'''

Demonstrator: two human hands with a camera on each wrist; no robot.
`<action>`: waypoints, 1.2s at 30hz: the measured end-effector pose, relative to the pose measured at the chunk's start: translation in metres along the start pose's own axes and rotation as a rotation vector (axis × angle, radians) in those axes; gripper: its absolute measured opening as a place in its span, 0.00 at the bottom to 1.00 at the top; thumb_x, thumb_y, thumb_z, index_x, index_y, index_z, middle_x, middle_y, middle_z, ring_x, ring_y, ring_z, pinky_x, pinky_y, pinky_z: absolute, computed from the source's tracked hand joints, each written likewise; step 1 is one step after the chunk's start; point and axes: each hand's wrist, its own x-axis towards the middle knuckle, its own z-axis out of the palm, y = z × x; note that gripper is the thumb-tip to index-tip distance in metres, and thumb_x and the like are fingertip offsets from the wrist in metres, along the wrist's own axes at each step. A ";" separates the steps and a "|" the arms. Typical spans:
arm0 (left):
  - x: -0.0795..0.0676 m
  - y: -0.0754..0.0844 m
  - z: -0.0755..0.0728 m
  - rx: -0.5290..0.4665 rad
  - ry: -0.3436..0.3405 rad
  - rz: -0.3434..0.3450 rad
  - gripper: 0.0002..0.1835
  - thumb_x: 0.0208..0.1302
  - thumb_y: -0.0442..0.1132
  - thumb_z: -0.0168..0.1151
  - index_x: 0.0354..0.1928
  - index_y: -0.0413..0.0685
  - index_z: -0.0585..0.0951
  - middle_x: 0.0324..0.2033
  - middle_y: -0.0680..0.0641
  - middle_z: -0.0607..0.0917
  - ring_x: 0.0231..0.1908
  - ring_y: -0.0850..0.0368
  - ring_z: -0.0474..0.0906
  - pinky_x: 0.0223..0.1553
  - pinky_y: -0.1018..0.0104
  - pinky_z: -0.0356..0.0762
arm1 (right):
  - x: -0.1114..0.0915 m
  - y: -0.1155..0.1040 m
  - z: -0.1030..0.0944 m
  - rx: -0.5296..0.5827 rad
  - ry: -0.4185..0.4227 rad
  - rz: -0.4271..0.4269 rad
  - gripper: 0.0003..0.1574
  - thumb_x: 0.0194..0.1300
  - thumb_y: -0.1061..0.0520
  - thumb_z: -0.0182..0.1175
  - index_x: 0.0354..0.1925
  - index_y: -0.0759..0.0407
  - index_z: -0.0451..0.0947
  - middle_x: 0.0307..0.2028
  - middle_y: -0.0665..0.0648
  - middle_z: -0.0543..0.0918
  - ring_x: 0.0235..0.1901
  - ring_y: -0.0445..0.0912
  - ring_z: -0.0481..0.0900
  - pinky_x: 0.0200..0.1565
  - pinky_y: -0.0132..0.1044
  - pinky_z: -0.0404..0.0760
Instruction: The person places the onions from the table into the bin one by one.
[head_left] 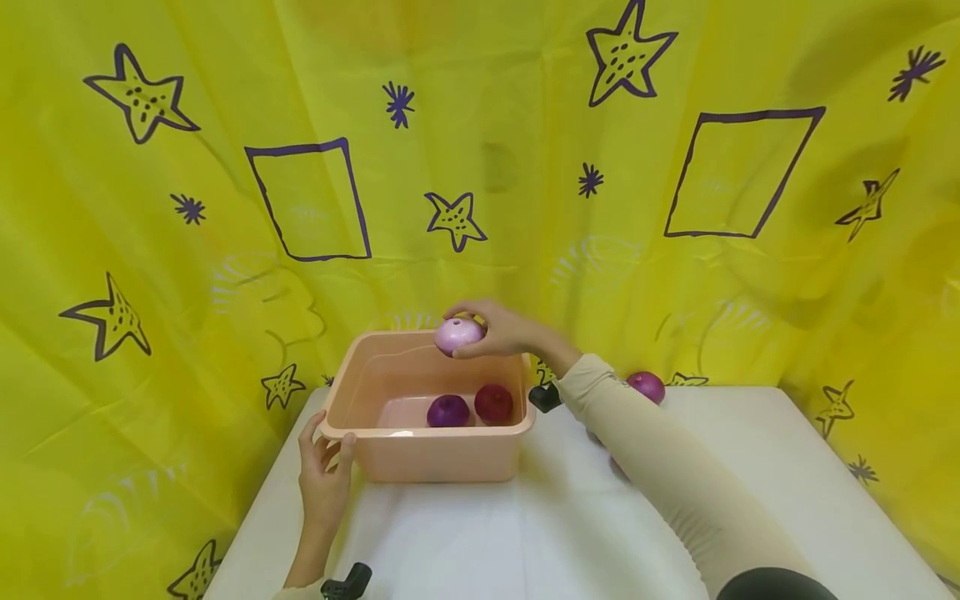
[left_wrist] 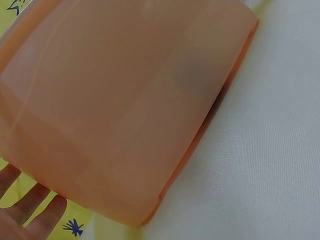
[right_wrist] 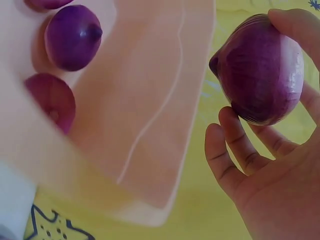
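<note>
A peach plastic basin point(head_left: 435, 458) stands on the white table. My right hand point(head_left: 502, 329) holds a purple onion point(head_left: 459, 336) over the basin's far rim, between thumb and fingers; in the right wrist view the onion point(right_wrist: 265, 70) shows its pointed end away from the palm. My left hand point(head_left: 326, 479) grips the basin's near left corner by the rim, and its fingertips point(left_wrist: 52, 212) show beside the wall. Inside the basin lie a dark purple onion point(head_left: 448, 412) and a redder onion point(head_left: 493, 404). The right wrist view shows part of another onion point(right_wrist: 50, 2) there.
Right of the basin, a purple onion point(head_left: 647, 386) sits near the table's back edge. Another onion point(head_left: 618, 467) is mostly hidden by my right sleeve point(head_left: 675, 475). A yellow curtain point(head_left: 510, 167) with drawn stars hangs behind and beside the white table point(head_left: 465, 542).
</note>
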 end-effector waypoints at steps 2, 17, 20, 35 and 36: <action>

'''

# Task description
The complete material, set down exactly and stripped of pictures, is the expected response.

# Task response
Demonstrator: two human hands with a camera on each wrist; no robot.
`<action>`: waypoints, 1.2s at 30hz: the measured end-effector pose, relative to the pose measured at the chunk's start: translation in metres along the start pose's own axes and rotation as a rotation vector (axis × angle, radians) in those axes; gripper: its absolute measured opening as a place in its span, 0.00 at the bottom to 1.00 at the top; thumb_x, thumb_y, thumb_z, index_x, index_y, index_z, middle_x, middle_y, middle_z, ring_x, ring_y, ring_z, pinky_x, pinky_y, pinky_z: absolute, computed from the source's tracked hand joints, each written likewise; step 1 is one step after the chunk's start; point and axes: each hand's wrist, its own x-axis towards the middle knuckle, its own z-axis out of the palm, y = z × x; note that gripper is the thumb-tip to index-tip distance in metres, and thumb_x and the like are fingertip offsets from the wrist in metres, along the wrist's own axes at each step. A ";" separates the steps and a "|" the arms. Typical spans:
arm0 (left):
  - x: -0.0795..0.0676 m
  - y: -0.0754..0.0844 m
  - z: -0.0755..0.0728 m
  - rx: -0.5290..0.4665 rad
  - ry: -0.3436..0.3405 rad
  - rz: -0.3434..0.3450 rad
  - gripper: 0.0002..0.1835
  - thumb_x: 0.0208..0.1302
  - thumb_y: -0.0442..0.1132
  - thumb_z: -0.0168..0.1151
  - index_x: 0.0354..0.1928
  - index_y: -0.0413..0.0685
  - index_z: -0.0585..0.0951
  - middle_x: 0.0324..0.2033
  - middle_y: -0.0680..0.0641
  - middle_z: -0.0607..0.0917
  - ring_x: 0.0231..0.1908
  - ring_y: -0.0850..0.0368
  - ring_z: -0.0474..0.0906
  - pinky_x: 0.0223..0.1553
  - pinky_y: -0.1018..0.0104
  - pinky_z: -0.0356..0.0762
arm1 (right):
  - x: -0.1114..0.0915 m
  - y: -0.1155..0.1040 m
  - z: -0.1030..0.0944 m
  - rx: -0.5296..0.5827 rad
  - ry: -0.4185..0.4227 rad
  - rz: -0.4271..0.4269 rad
  - gripper: 0.0003..0.1574
  - thumb_x: 0.0194..0.1300
  - thumb_y: -0.1061..0.0520
  - thumb_z: -0.0182..0.1175
  - index_x: 0.0354..0.1925
  - index_y: -0.0759..0.0407
  - index_z: -0.0451..0.0947
  - middle_x: 0.0307..0.2028
  - middle_y: -0.0665..0.0648
  - middle_z: -0.0543..0.0918
  - ring_x: 0.0235..0.1901
  - ring_y: -0.0445..0.0912
  - ring_z: -0.0481..0.0900
  - pinky_x: 0.0200..0.1565
  - pinky_y: -0.0132..0.1044
  - pinky_z: -0.0404..0.0760
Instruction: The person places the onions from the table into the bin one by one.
[head_left] 
[left_wrist] 
[right_wrist] 
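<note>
A peach plastic basin point(head_left: 435, 458) stands on the white table. My right hand point(head_left: 502, 329) holds a purple onion point(head_left: 459, 336) over the basin's far rim, between thumb and fingers; in the right wrist view the onion point(right_wrist: 265, 70) shows its pointed end away from the palm. My left hand point(head_left: 326, 479) grips the basin's near left corner by the rim, and its fingertips point(left_wrist: 52, 212) show beside the wall. Inside the basin lie a dark purple onion point(head_left: 448, 412) and a redder onion point(head_left: 493, 404). The right wrist view shows part of another onion point(right_wrist: 50, 2) there.
Right of the basin, a purple onion point(head_left: 647, 386) sits near the table's back edge. Another onion point(head_left: 618, 467) is mostly hidden by my right sleeve point(head_left: 675, 475). A yellow curtain point(head_left: 510, 167) with drawn stars hangs behind and beside the white table point(head_left: 465, 542).
</note>
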 end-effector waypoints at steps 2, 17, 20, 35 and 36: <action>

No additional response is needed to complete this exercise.